夜鹿が冷慈に付き添われて訪れた病院は、高台の上で緑に囲まれて佇む建物だった。
 周囲はおそらく夜になれば真っ暗になるほど孤立したところで、商業施設も住宅街もない。病院に用事のある車とバスしか通行できず、ふもとからは距離があるので徒歩で来るのは難しいところにあった。
 夜鹿が病院前のバス停で降りたとき、かぐわしい花の匂いがしていた。季節はもう冬に近づいているのに色鮮やかに緑は茂り、風さえ柔らかいように思えた。

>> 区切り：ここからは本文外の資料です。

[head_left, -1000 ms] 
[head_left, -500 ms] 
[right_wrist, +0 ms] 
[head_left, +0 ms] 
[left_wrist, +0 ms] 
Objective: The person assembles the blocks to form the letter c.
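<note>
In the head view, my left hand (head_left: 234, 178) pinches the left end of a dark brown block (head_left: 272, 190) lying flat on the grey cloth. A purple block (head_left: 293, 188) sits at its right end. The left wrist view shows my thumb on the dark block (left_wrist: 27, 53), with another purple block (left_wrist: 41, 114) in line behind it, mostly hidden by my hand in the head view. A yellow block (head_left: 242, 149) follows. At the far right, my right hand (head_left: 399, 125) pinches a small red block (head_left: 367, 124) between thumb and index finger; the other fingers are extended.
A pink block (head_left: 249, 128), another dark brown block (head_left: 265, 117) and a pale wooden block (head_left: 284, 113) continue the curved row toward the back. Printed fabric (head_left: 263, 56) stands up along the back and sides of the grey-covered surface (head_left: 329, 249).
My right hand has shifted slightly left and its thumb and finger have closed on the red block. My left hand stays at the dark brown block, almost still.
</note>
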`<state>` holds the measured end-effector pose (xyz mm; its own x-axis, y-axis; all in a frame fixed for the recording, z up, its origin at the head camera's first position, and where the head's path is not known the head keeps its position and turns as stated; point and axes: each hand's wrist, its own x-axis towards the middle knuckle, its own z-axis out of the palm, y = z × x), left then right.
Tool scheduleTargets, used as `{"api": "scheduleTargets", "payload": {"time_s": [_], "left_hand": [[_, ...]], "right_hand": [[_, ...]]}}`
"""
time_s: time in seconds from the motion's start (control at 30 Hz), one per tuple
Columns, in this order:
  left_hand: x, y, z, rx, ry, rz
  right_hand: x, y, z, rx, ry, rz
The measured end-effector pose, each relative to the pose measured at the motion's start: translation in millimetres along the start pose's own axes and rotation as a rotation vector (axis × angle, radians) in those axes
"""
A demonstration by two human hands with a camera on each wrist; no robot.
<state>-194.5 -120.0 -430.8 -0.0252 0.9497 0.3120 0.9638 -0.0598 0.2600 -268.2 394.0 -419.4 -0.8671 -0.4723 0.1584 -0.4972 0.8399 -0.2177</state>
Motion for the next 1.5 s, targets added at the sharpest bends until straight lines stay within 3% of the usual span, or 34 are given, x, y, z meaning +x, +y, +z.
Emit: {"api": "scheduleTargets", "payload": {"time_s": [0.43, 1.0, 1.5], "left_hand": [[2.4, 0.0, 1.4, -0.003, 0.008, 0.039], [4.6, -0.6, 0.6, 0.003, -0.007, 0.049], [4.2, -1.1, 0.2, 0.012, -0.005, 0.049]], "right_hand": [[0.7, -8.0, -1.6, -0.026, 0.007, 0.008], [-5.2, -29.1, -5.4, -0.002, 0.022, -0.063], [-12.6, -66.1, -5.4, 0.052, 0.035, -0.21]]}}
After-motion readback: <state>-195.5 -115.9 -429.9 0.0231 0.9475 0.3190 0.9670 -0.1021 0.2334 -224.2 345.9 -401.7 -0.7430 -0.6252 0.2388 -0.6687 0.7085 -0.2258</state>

 設備は小さな街にあるとは思えないほど充実していて、丁寧なカウンセリングと事細かな検査を受けることができた。これだけ手厚いのであれば遠方から訪れる患者も多いのではと思ったが、夜鹿が何度か部屋を転々として検査を受けても、彼女以外の患者とすれ違うことはなかった。

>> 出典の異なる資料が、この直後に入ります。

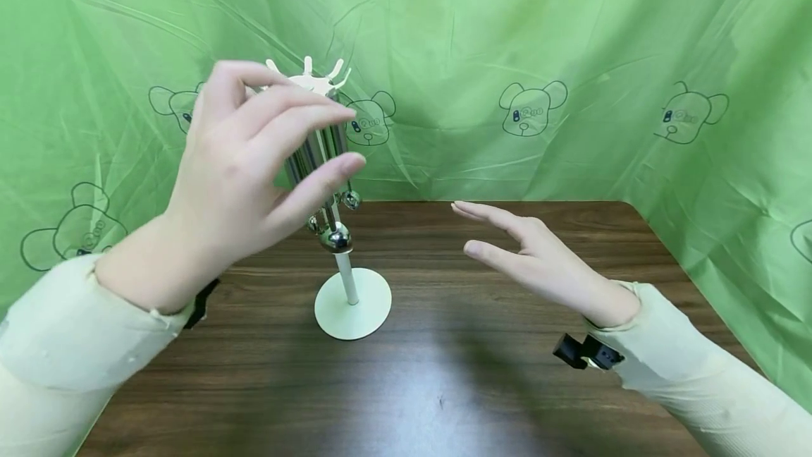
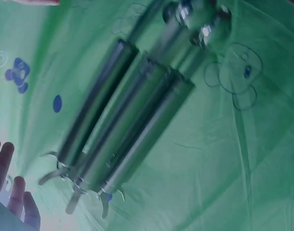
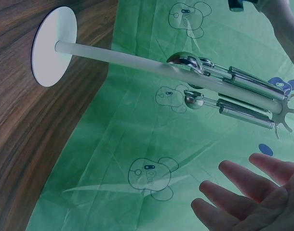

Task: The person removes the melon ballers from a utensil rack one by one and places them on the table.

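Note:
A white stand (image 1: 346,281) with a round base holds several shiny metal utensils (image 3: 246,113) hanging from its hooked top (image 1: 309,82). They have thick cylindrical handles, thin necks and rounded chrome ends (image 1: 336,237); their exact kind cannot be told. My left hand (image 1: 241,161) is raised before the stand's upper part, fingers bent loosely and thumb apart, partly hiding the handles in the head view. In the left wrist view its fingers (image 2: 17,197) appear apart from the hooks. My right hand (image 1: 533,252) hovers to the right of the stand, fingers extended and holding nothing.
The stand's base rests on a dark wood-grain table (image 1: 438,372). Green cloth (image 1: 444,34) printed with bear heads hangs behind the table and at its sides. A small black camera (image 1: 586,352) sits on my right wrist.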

 二時間ほどかけて体と心の診察を受けた後、書斎のような部屋に通された。薄暗い部屋で青白いレントゲン写真を見ることになると思っていた夜鹿は、温かみのある部屋の様子に少し体を楽にした。
「長時間お疲れさまでした。診察結果をお伝えしますね」
 向き合った壮年の医師の表情も穏やかで、深刻な病状にも思えなかった。夜鹿がうなずいて先を促すと、医師はその答えを告げた。
「あなたは妊娠されています。まだ極めて初期の状態です」
 その答えは、ある程度予想していた。妊娠の兆候は基礎知識ではあったものの、ひととおり学んでいた。

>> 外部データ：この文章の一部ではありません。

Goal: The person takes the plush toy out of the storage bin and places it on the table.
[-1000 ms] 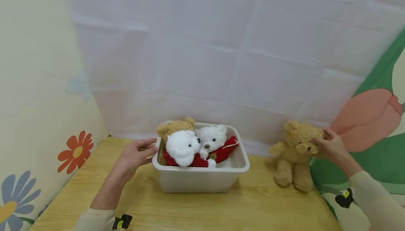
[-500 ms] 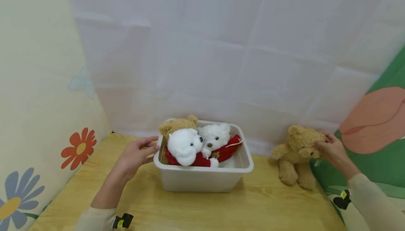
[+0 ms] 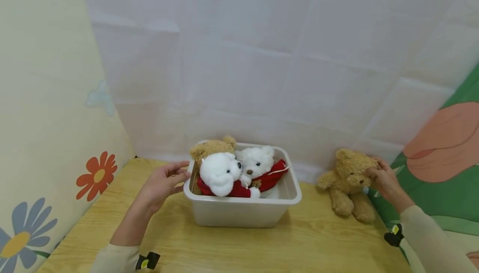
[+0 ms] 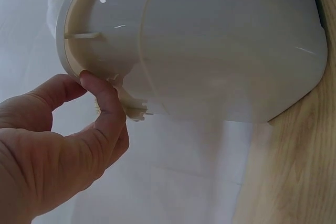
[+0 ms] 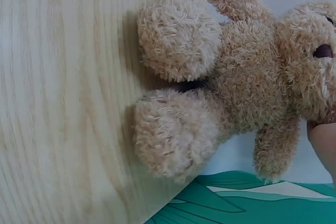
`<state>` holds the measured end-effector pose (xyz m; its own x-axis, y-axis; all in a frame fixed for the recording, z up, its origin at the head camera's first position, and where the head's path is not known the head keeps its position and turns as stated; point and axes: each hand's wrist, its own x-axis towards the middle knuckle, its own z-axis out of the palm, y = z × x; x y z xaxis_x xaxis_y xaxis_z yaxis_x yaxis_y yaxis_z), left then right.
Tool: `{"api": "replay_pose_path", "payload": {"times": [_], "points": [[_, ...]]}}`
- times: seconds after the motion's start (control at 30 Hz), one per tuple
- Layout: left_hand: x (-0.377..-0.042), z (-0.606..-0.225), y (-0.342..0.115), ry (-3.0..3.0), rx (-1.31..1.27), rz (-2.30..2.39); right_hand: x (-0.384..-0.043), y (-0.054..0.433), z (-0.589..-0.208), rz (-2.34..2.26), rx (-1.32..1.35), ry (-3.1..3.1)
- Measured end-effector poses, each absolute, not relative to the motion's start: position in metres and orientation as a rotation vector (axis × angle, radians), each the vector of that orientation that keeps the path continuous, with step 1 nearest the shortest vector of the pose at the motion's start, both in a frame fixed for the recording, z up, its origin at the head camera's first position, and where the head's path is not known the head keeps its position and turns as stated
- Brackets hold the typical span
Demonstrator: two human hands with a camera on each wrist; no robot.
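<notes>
At the left end of a white plastic bin (image 3: 239,215), my left hand (image 3: 160,188) pinches the rim between thumb and fingers; the left wrist view shows the fingertips (image 4: 94,83) right at its edge. Inside lie two white teddy bears in red clothes, the front one (image 3: 218,173) overlapping the other (image 3: 258,161), and a tan teddy bear (image 3: 211,148) behind them. Off to the right, a second tan teddy bear (image 3: 346,177) sits on the table with its legs forward. My right hand (image 3: 387,185) grips the side of its head. Only part of that hand (image 5: 324,142) appears in the right wrist view.
The wooden table (image 3: 239,248) meets a white cloth (image 3: 239,65) hung behind the bin. A flower-painted panel (image 3: 48,98) stands on the left, and a green sheet with a pink tulip (image 3: 445,148) on the right, close by the seated bear.
The seated bear's head dipped, then rose again, and its body leans back more with the legs out in front. My right hand stayed on its head. The left hand kept its place at the rim.
</notes>
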<state>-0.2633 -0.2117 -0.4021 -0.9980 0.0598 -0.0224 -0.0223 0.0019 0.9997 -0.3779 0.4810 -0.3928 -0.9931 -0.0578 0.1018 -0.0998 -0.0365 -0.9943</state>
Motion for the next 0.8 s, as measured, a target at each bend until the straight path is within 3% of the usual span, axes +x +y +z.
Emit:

 けれど夜鹿に走った恐れは、知識とは別に彼女を強く打った。どうしたら、喉からは言葉こそ出なかったものの、たぶん一人だったら泣き出していた。
 隣に座る冷慈の顔を見ることができなかった。半分は彼の血を引く存在を、もし彼に否定されたらと思うと怖かった。
 不意に冷慈の両手が夜鹿の手を包んだ。いつになく強い力に夜鹿が息を呑むと、彼は照れたように笑っていた。
「私が夫です。入院が必要ならすぐに手続きを」
 冷慈は彼にしては性急に、医師に言葉を投げかける。
「まだ日常生活を変える必要はありません。通院しながら体調を整えていかれるといいでしょう」
 わかりましたと冷慈はうなずいて、忙しなく膝をさすった。少し震えているようにも見えた。
 診察室を出ると、夜鹿はいきなり冷慈に抱きしめられた。息が詰まるくらいで、夜鹿は彼の興奮に反射的に身を固くしたほどだった。
「はは……昨日まで自分が言ったことを全部笑いたい。急がないなんて嘘ばかりだ。夢じゃないだろうな」
「冷慈さん、は」
 夜鹿はまだ追いつかない実感の中で、探すように言葉を口にする。
「喜んでくれる……?」
 夜鹿と彼は夜を過ごすこともあったが、まだ確かな未来を約束したわけではない。
 今が「極めて初期」と耳にしたとき、夜鹿は引き返すことさえも考えたのだから。
 冷慈は体を離して夜鹿の目を見返すと、昔話のように夜鹿の手を取ったまま膝をついた。
「君を誰より愛すると誓う」
 夜鹿を見上げて、冷慈は彼女の両手を包んだ。
「結婚してくれ」
 夜鹿の中の不安がとろりと溶けて、お腹の中に宿った命に初めて愛おしさを感じた瞬間だった。